We used to take caregiver classes but stopped going because it was triggering for Dad.
Mom says I handle him better. I really don't. I am just as clueless about caregiving for Alz patients as her -- we learn as we go. But I know my own anxiety experiences of flooding and I can tell when my Dad is in one of them. I try to encourage her too. She needs support.
I wonder what sort of elder period DH and I will go through? I hope we are mental health illness free. But if not, I'll tend to him. He'll tend to me. You don't sign up for the married long haul to just deal in the yummy bits. It's for the long haul.
A lot of what I learn though -- either from kid care or elder care or relationship stuff... it's all the same.
The skills are all transferable. It's all about personal relationship skills, really. And accepting the person wherever it is they are at. And trying to figure out what the next goal is, and assess the willingness everyone has. Is everyone willing to go there or not? If so, what abilities do we have to work with? Wants, needs, and limits? Got it? Alright.
Then make the plan and divvy up the jobs. Get to goal!
When faced with weird -- try to clarify communication. When faced with unanswerable weird -- assume positive intent and look for the feelings behind the words
. Don't take it personal.
Took Dad home in a much calmer mood. He was able to play dominoes with the kid without bossing her about, which led to her being able to play back in a good natured way, which led to him being able to enjoy the game.
I love hearing my Dad laugh -- it is loud and guffaw-y. Anyone hearing it knows the man is having a good time. A bit too much loud but so what? Kid got the giggles and mom relaxed some and so did I. Hearing Dad laugh is rare. It is worthy to note.
Laughter releases a lot of feel good brain chemistry. It's important to emotional health to be able to laugh.
I got to goal. They wrapped up the game and we left for home. Damage minimized. Everyone in a calmer frame of mind.
Dad called me up later and woke me up from a nap. I have caller ID and I debated not picking it up because I was full up on Dad today but I did. I let him yammer at me about house remodels and plumbing.
I was amused and proud of him for his disclaimer.
"Ok, so I'm the father and you don't have to take my advice.
I waited for the BUT. There's always a BUT with him.
"BUUUUUT..... if I were you I would be sure that these estimate people measure well and are better business bureau. And don't pick anything like marble -- that's porous and..."
I could have sighed and told I don't really care
how they demo so long as they clean up. I could have told him I don't give a flying patootie about marble -- I have a kid and I want kid friendly, sturdy, easy to deal with bathroom.
But the feeling behind his Alzheimer witter? The hoppity from one topic to next without letting anyone get a word in edgewise? He loves me, he's worried about my bathroom remodel affecting my stress/anxiety stuff.
However witter-y he gets with bathrooms in the next few days, I could lift that up to myself. He cares. He's trying to show it.
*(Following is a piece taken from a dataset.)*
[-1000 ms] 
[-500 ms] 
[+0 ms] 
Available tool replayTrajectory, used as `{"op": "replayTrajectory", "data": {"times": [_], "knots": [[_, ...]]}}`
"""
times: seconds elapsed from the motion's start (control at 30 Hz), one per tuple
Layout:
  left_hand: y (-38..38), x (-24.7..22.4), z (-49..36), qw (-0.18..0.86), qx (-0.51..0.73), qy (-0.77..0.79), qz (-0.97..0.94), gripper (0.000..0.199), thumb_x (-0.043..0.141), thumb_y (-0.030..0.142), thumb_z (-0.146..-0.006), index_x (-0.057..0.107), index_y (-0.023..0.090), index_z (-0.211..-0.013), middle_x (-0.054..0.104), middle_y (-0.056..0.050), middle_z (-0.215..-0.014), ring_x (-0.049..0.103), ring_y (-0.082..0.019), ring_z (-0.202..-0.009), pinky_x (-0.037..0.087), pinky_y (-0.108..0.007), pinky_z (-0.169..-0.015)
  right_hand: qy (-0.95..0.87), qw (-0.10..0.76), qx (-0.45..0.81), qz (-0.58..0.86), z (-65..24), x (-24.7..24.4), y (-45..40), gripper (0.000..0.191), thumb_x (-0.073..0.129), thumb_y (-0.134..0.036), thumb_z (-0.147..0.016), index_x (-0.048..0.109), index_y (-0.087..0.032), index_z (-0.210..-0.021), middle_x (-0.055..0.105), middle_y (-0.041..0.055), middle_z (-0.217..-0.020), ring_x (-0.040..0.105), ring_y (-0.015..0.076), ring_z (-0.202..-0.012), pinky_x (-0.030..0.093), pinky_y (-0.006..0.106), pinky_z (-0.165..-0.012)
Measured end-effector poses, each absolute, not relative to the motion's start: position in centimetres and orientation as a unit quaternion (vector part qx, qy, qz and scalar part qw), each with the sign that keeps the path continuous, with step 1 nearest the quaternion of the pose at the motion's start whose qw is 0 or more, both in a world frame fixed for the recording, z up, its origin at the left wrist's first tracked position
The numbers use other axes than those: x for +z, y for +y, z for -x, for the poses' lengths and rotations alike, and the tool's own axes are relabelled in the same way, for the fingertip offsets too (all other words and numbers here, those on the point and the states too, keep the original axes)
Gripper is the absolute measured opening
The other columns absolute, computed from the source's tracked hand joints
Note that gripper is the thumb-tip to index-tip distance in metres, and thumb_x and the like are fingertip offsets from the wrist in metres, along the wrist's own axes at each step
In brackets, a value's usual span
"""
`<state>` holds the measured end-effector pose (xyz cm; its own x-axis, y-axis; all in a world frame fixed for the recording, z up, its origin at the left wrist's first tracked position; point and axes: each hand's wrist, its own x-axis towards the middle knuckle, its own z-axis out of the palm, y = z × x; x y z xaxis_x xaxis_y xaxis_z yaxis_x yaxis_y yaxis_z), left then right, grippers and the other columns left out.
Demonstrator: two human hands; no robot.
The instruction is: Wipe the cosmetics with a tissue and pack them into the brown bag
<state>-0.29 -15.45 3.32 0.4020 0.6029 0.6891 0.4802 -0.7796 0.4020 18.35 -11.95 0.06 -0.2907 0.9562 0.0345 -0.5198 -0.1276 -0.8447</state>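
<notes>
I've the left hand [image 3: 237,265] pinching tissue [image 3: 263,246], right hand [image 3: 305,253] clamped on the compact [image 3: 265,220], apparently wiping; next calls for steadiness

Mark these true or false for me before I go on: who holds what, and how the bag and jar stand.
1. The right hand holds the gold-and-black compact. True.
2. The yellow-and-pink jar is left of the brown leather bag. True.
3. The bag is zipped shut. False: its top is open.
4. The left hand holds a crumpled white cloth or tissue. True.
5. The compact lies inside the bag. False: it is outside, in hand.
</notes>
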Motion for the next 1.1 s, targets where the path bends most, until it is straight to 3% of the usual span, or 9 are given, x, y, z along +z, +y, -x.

Even if in Alzheimer loopy ways.
I let him go on for a while and looked for "the check out" points. Kinda have to ride the Alzheimer interstate and wait for the next good exit. He started talking about decor magazines and I took the out and pointed him to online websites for "senior eye candy" in that vein. He took the bait and wandered off to look. Then I hung up.
I was catching DH up on eldercare news and I got a bit teary and asked him to just hold me for a minute. Sigh.